Data warehousing without archiving is like a garage attached to a residence that a family has lived in for several generations. It becomes the container for a lot of valuable stuff, but soon there is no room for the family car. If that stuff were just pure junk, the family could simply throw it out. Yet everyone knows that as soon as anything has been thrown out, there will be a request for it so we keep it just in case. The same can be said for data warehouses.
Data warehouses often start big and get even bigger. In the October 2007 Data Warehousing Satisfaction Survey 78 percent of data warehouses surveyed were 1TB or larger. Data warehouses over 100TB in size are growing at a rate of 35 percent, albeit from a small base.1 Managing and controlling these exploding volumes of data, while managing reduced latency and doing less with more, is a challenge facing business across all industries.
Managing Your Data Growth
Best practices in data governance indicate that information has a lifecycle. It is born as a customer calls up, orders a product and gets identification. It goes through various transformations as it is related to financial, marketing, demand planning or predictive uses, in order to answer questions crucial to operating and optimizing business decisions. Finally, information has an end game. The customer moves away or the product is discontinued. The data is no longer updated, remains unused by the business and eventually become irrelevant both to the enterprise and the society in which the enterprise does business. As the volumes of data accumulate, the data warehouse becomes obese. Meanwhile, the data warehouse become entwined with mission-critical systems, impacting the performance of both transactional and decision support systems. The lifecycle of the data warehouse and the requirement to perform archiving shifts into the foreground.
Understanding information lifecycle management (ILM) for data warehousing and how it related to data archiving requires following the information supply chain. Every business exchanges products or services for payments. These basic set of transactions form the life blood of the enterprise. Enterprises engage in data archiving as part of an approach to information lifecycle management, of which data warehousing is an essential part. Archiving is the best way both to improve performance of the data warehouse (or transactional system) and to satisfy the requirements for data retention and security. Industry analysts estimate that up to 85 percent of production data is inactive.2 While this number surely differs from one solution to another, a system that has been in production for several years is likely to contain a significant volume of data that is not used at all or used infrequently.

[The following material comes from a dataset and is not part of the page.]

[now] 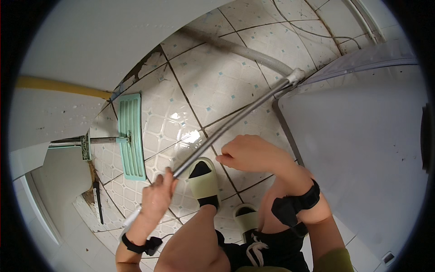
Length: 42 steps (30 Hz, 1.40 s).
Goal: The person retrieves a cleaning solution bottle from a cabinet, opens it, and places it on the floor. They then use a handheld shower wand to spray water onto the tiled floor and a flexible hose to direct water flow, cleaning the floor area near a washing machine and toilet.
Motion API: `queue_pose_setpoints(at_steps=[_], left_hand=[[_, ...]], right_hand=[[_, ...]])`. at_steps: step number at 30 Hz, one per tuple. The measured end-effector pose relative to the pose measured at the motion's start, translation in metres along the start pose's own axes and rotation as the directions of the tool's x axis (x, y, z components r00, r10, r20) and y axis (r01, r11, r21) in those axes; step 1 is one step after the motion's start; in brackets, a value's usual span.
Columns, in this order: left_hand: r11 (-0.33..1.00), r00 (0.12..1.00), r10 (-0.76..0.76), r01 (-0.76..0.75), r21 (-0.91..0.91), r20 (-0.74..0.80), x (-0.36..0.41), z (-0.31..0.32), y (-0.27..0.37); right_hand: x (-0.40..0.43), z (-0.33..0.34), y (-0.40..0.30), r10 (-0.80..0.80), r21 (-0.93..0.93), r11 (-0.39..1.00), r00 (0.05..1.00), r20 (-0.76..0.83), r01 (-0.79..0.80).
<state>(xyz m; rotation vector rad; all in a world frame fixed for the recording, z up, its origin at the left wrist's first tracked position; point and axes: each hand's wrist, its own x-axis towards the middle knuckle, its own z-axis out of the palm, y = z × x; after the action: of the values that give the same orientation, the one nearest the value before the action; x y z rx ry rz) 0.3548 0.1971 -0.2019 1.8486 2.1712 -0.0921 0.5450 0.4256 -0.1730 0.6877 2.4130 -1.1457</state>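
Note:
My left hand (158, 195) is closed around a metal pole (231, 124) that slants up and right across the floor. A white piece (132, 217), perhaps the pole's grip, shows beside that wrist. At the pole's far end, a whitish head or fitting (297, 75) touches the floor by a grey corrugated hose (251, 52); I cannot tell its exact kind. My right hand (249, 153) hovers right of the pole, apart from it, fingers curled with nothing visible in them. Black straps with small boxes ring both wrists.
A mint-green flat mop (131, 156) lies to the left on wet tiles (183, 91). A large white appliance (350, 136) stands at right. White panels (102, 34) with a yellow strip (64, 87) rise at upper left. A thin cable (316, 34) crosses the far floor.

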Motion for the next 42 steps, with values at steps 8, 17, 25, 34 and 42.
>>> queue_pose_setpoints(at_steps=[8, 17, 25, 34, 42], left_hand=[[0.940, 0.961, -0.203, 0.245, -0.239, 0.185, -0.018, 0.022, 0.016], [0.977, 0.973, -0.094, 0.131, -0.166, 0.210, -0.035, 0.013, -0.002], [0.956, 0.982, -0.080, 0.124, -0.266, 0.170, -0.016, 0.016, 0.018], [0.870, 0.959, -0.148, 0.242, -0.429, 0.240, -0.036, -0.027, 0.015], [0.877, 0.986, -0.138, 0.164, -0.452, 0.091, -0.012, -0.024, 0.024]], right_hand=[[-0.003, 0.007, 0.001, 0.011, -0.003, 1.000, 0.998, -0.057, -0.011], [-0.003, 0.010, -0.005, -0.013, -0.015, 1.000, 0.997, -0.080, 0.012], [-0.003, 0.014, 0.001, -0.037, -0.052, 0.998, 0.988, -0.151, 0.029], [0.004, 0.015, -0.005, -0.036, -0.086, 0.996, 0.987, -0.154, 0.023], [0.002, -0.013, -0.021, -0.007, 0.163, 0.986, 0.976, -0.216, 0.044]])
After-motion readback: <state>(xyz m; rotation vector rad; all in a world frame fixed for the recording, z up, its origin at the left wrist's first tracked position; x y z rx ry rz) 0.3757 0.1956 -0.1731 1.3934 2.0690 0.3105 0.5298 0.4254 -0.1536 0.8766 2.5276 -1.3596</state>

It is just common sense - at least to a database administrator. The more data that needs to be scanned, the longer the response time. The more data to be processed, the deeper the index hierarchy and the longer the response. The longer the response time, the more likely that pressure will build from the business to add processors, database licenses and staff. In short, unused data is costly. It does not just sit around quietly - it consumes significant resources.

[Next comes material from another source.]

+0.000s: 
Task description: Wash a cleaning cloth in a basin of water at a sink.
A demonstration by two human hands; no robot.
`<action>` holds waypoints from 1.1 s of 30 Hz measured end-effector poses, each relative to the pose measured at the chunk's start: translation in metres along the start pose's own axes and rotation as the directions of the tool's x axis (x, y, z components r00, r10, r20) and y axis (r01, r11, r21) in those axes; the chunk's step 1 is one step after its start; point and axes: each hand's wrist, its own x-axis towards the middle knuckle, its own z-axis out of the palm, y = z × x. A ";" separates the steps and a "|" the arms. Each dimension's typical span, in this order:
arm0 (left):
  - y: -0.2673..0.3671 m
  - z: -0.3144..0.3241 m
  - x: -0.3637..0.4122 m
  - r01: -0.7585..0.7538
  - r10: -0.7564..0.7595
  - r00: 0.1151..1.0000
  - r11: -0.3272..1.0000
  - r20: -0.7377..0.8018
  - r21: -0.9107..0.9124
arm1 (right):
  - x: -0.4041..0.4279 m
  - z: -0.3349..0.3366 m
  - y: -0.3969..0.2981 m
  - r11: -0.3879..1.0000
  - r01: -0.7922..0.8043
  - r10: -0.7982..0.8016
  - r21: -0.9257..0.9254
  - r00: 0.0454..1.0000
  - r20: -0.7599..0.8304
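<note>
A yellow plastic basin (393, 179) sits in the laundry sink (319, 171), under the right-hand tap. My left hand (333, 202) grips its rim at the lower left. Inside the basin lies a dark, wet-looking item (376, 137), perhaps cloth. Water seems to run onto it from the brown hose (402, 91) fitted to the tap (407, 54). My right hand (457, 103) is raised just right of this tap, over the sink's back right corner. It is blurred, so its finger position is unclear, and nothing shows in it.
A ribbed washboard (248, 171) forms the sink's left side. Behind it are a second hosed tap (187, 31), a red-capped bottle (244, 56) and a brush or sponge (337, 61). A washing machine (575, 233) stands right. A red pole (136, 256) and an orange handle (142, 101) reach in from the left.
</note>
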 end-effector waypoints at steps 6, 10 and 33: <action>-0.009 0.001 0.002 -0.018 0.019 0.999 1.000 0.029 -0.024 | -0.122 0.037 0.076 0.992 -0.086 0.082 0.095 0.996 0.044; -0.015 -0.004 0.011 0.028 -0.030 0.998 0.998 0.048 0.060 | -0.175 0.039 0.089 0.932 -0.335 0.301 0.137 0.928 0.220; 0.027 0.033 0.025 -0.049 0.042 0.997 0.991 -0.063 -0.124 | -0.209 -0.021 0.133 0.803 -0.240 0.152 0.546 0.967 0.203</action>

Building the Business Case
The business case for data archiving includes an analysis of return on investment (ROI). If an enterprise has incurred a substantial financial penalty from losing a legal case due to failure to produce electronic documents (e-discovery), then such hard data can form the business case in itself. Such enterprises have learned the value of archiving - unfortunately, in the college of hard knocks. However, most firms are more fortunate - or lucky. If you are one of those, then look first for savings in storage technology, administrative costs, backup profile and performance and (deferred) system upgrades. Boeing estimates that it costs the company approximately $67,000 for every document it cannot find.3 At $1 a gigabyte, reducing the amount of disk needed by a terabyte is $1,000 saved. This also translates into less disk to administer, less to backup, including a tighter batch window, and being able to do more with less. As the proportion of data in any given system tends to favor cold data over warm or hot data, then the cost benefit of archiving grow proportionately. Cold data is inactive, unused, not touched by inquiries or update, etc. Since data warehousing storage costs rise disproportionately as the size of the warehouse grows, eventually coming to dominate the effort to administer the system, the data warehouse deserves attention as the target for archiving activity. As data warehouses grow into the multiterabyte range, policy-driven data archiving is an especially effective way of reducing data warehousing obesity.